:: DIRECTIONS ::
Quote exactly and only this range of lines in the data below: the line that holds "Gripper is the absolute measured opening" to the line that holds "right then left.", both included.

:: SOURCE INFORMATION ::
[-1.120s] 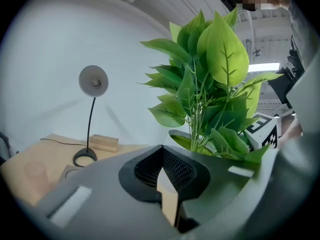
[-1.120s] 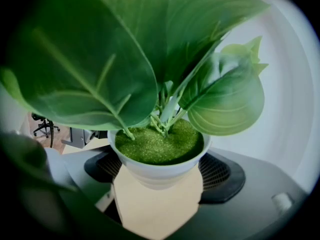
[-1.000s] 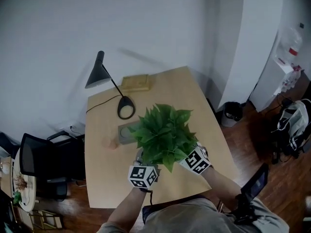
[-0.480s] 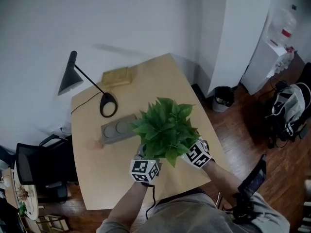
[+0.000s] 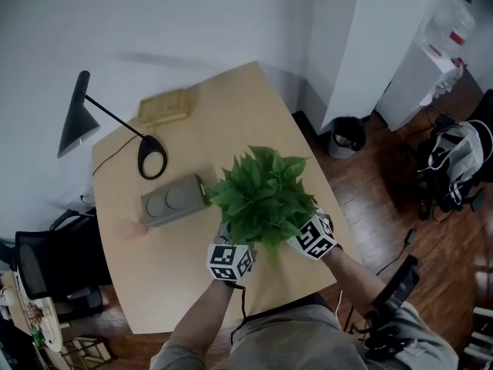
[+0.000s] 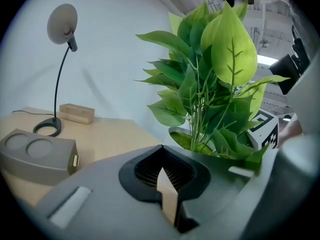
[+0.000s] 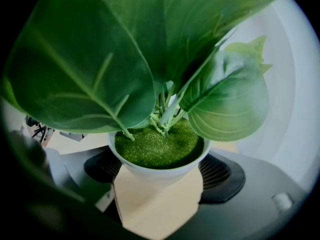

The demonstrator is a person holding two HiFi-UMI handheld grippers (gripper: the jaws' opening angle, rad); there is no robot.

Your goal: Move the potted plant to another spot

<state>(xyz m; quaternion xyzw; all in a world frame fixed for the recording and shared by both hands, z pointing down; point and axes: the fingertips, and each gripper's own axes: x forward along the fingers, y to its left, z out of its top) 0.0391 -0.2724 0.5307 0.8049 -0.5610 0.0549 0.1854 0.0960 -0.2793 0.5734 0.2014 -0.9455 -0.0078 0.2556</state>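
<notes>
The right gripper (image 7: 160, 173) spreads wide around the potted plant (image 7: 157, 151), seemingly clamped on its white pot, near the table's (image 5: 177, 284) front edge. The left gripper (image 6: 161, 156) is closed and empty, just beside the pot.

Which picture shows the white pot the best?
The right gripper view: the white pot sits close up in the right claw. The left gripper view catches only its rim; the head view's leaves cover it.

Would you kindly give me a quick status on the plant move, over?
Left gripper shut, empty. Right gripper clamped on potted plant. Grey box and lamp on table, plant's left.
</notes>
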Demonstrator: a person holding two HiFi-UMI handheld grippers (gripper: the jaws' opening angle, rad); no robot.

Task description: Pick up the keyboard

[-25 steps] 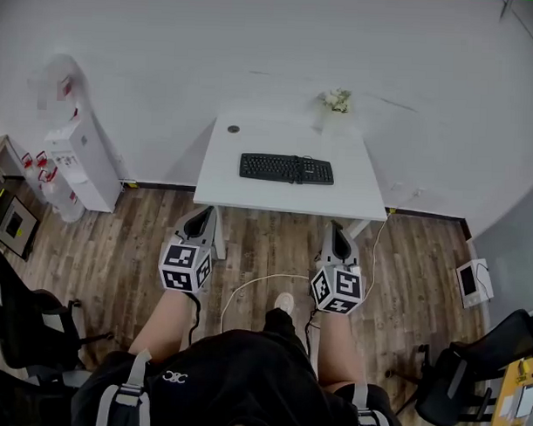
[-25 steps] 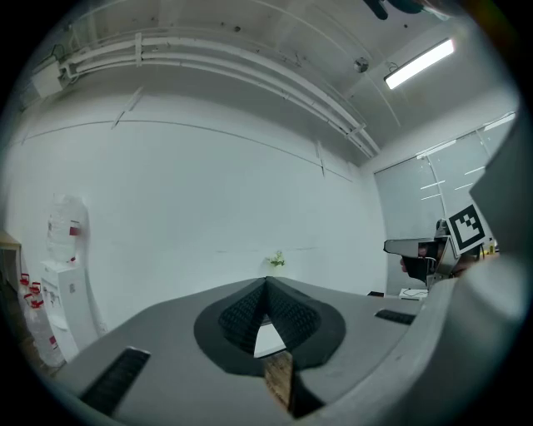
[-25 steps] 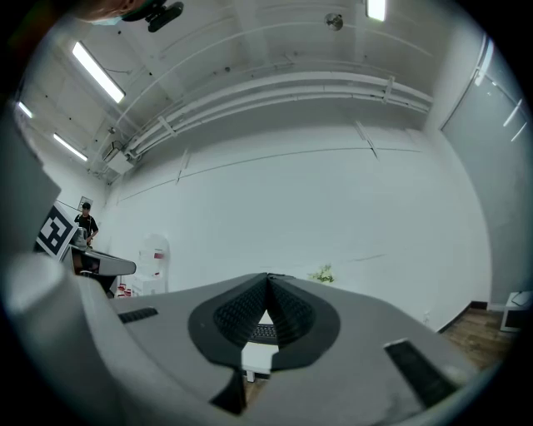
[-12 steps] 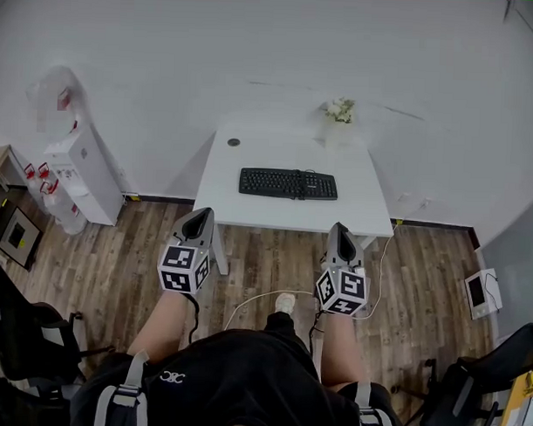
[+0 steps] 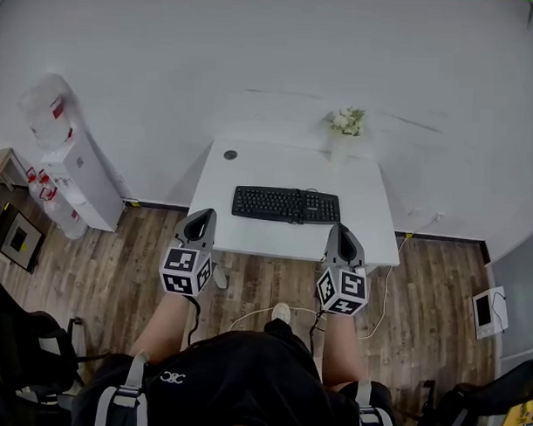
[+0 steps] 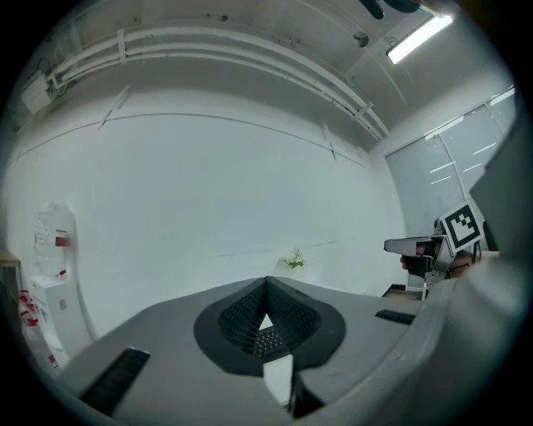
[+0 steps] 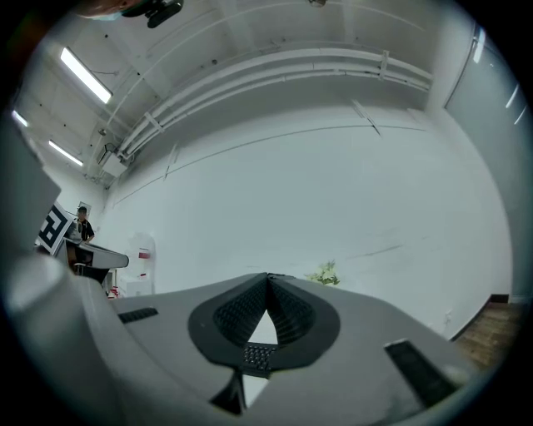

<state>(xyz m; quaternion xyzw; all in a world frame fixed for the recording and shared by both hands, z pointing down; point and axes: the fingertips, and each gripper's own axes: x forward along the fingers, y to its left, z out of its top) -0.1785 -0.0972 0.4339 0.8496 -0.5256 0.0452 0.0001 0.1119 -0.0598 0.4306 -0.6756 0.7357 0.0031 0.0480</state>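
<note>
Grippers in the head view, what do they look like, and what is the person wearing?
Both the left gripper and right gripper are grey tapered shells with black studded pads. Each carries a white cube with black square markers. The person wears black clothing with grey shoulder straps.

A plain white wall (image 5: 272, 59) faces me, and brown wood floor (image 5: 108, 263) lies below. A white table (image 5: 251, 168) stands by the wall, with a vase of flowers (image 5: 346, 125) near its back edge. To its left stands a water dispenser (image 5: 72, 170). A black chair (image 5: 17, 347) sits at my left. Overhead, a strip light (image 6: 416, 37) glows, and pipes (image 6: 233, 54) run along the ceiling.
</note>
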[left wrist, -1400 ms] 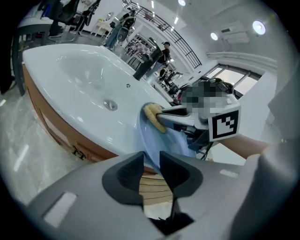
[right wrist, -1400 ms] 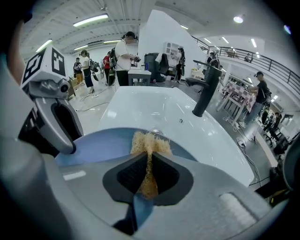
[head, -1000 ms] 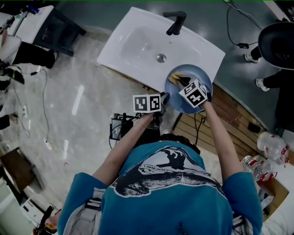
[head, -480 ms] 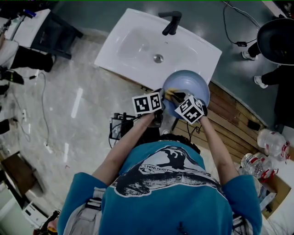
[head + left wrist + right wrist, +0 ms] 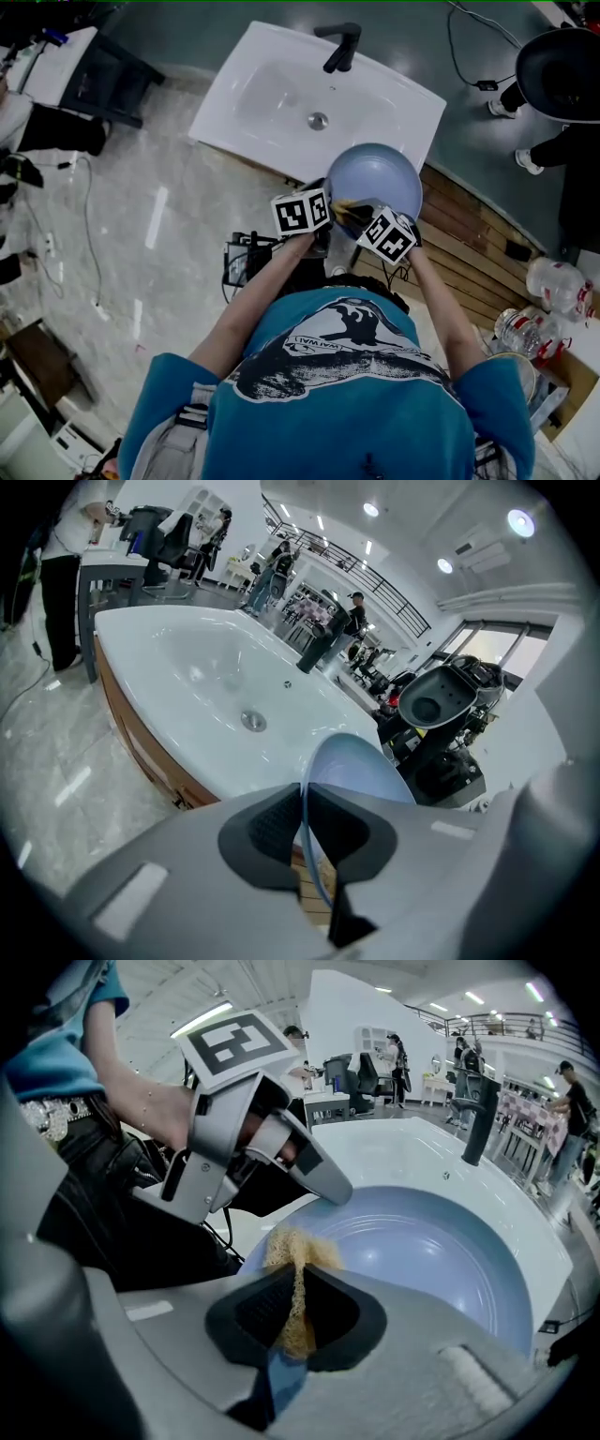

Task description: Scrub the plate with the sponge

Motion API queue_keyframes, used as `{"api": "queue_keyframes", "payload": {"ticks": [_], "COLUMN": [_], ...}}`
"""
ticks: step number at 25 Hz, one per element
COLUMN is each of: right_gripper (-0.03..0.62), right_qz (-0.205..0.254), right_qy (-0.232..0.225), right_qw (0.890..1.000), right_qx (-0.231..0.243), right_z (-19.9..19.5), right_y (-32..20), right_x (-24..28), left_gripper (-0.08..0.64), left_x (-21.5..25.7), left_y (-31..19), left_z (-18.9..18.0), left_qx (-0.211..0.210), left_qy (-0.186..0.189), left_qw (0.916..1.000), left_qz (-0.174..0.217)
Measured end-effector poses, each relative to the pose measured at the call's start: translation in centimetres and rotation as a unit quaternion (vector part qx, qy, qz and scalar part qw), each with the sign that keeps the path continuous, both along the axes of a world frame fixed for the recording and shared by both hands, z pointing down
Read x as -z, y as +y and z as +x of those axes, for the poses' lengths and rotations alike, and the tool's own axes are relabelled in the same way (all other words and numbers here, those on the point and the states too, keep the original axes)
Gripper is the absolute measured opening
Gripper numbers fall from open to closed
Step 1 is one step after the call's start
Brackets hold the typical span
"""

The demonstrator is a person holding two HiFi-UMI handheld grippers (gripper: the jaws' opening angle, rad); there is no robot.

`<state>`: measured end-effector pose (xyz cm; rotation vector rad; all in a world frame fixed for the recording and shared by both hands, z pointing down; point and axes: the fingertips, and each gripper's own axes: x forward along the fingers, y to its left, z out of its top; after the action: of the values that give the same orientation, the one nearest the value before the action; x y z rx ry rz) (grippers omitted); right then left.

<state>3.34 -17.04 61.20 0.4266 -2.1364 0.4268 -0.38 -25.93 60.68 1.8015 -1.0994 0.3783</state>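
The right gripper [image 5: 298, 1302] has moved from the far part of the plate [image 5: 380, 173] to its near-left rim, just beside the left gripper [image 5: 305, 808]. The plate has shifted slightly toward the sink.

The right jaws are clamped narrow on a yellow, coarse, porous sponge [image 5: 293, 1251], which is squeezed flat between the ribbed black pads. The sponge's free end touches the plate's inner face near the rim.

The left jaws are closed narrow on the plate's thin rim and hold it in the air over the sink's near edge. The plate is round, blue-grey and smooth, with concentric rings.

Beyond it, the white rectangular sink [image 5: 272, 84] has a metal drain [image 5: 318, 120] in its basin. A black faucet [image 5: 339, 45] stands at its far rim.
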Motion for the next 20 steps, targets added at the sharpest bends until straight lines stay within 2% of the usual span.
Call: {"api": "queue_keyframes", "payload": {"ticks": [3,5,10,15,20], "right_gripper": [0.030,0.030,0.030,0.030,0.032], "right_qz": [-0.009,-0.001,0.046,0.087,0.098], "right_qy": [-0.023,-0.023,0.013,0.049,0.088], "right_qw": [0.999,0.998,0.993,0.984,0.981], "right_qx": [-0.039,-0.063,-0.104,-0.149,-0.139], "right_z": [0.5,1.5,5.2,8.7,9.7], "right_y": [-0.9,-2.1,-6.4,-11.6,-13.8], "right_x": [0.4,0.6,1.2,1.6,0.7], "left_gripper": [0.040,0.040,0.040,0.041,0.040], "left_x": [0.0,-0.1,0.0,0.2,0.1], "left_y": [0.0,-0.1,-0.1,0.0,-0.5], "left_z": [0.0,0.1,0.0,-0.1,-0.5], "left_qx": [-0.013,-0.017,-0.020,-0.024,-0.013], "left_qy": [-0.009,-0.009,-0.007,-0.006,-0.008], "left_qw": [0.9999,0.9998,0.9998,0.9997,0.9999], "left_qz": [0.005,0.005,0.006,0.006,0.007]}}
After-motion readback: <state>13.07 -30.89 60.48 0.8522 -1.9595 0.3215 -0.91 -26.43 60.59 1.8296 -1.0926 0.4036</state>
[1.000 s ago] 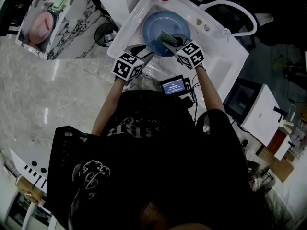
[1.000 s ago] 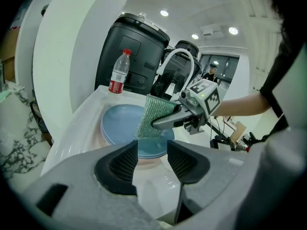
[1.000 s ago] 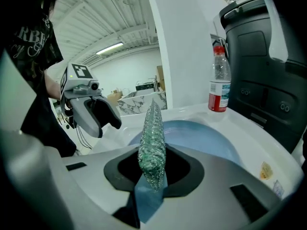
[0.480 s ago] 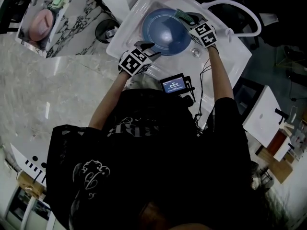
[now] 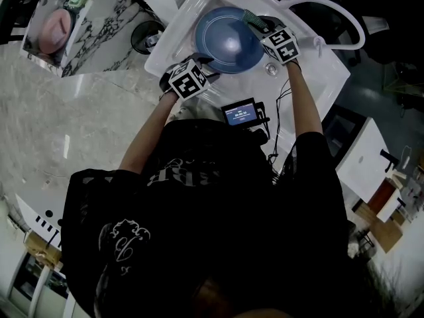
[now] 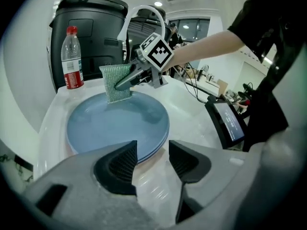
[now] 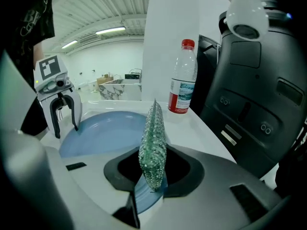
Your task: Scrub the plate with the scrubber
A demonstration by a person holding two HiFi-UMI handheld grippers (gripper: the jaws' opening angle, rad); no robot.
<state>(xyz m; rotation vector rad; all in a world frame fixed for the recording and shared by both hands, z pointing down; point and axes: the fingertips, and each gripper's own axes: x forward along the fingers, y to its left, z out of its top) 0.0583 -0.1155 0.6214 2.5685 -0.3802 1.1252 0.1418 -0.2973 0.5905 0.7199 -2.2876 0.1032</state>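
Green scrubber (image 7: 152, 133) clamped in right tool (image 7: 153, 174); left tool (image 6: 152, 159) just opened, empty, at plate (image 6: 115, 123); bottle (image 6: 72, 56) label illegible.

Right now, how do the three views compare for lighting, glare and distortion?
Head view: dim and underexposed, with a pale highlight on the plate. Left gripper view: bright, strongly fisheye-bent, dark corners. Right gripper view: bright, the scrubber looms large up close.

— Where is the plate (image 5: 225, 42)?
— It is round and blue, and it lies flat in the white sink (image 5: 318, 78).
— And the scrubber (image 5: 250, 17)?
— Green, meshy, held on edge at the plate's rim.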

:: EXPECTED ANSWER ::
Gripper is the absolute measured opening
Gripper numbers fall from open to closed
Step 1 is one step after the call's start
Brackets hold the typical span
"""

The demonstrator is a person holding two HiFi-UMI handheld grippers (gripper: the jaws' opening angle, rad); there is no robot.

`<state>`: measured end-effector pose (xyz cm; rotation vector rad; all in a world frame fixed for the recording and shared by both hands, z pointing down; point and axes: the fingertips, and each gripper's own axes: x forward along the fingers, y to its left, z out of its top; after the action: of the values that give the same orientation, the one nearest the value before the action; x y z rx ry rz) (grippers omitted); right then left.

Nothing further is needed to complete this exercise.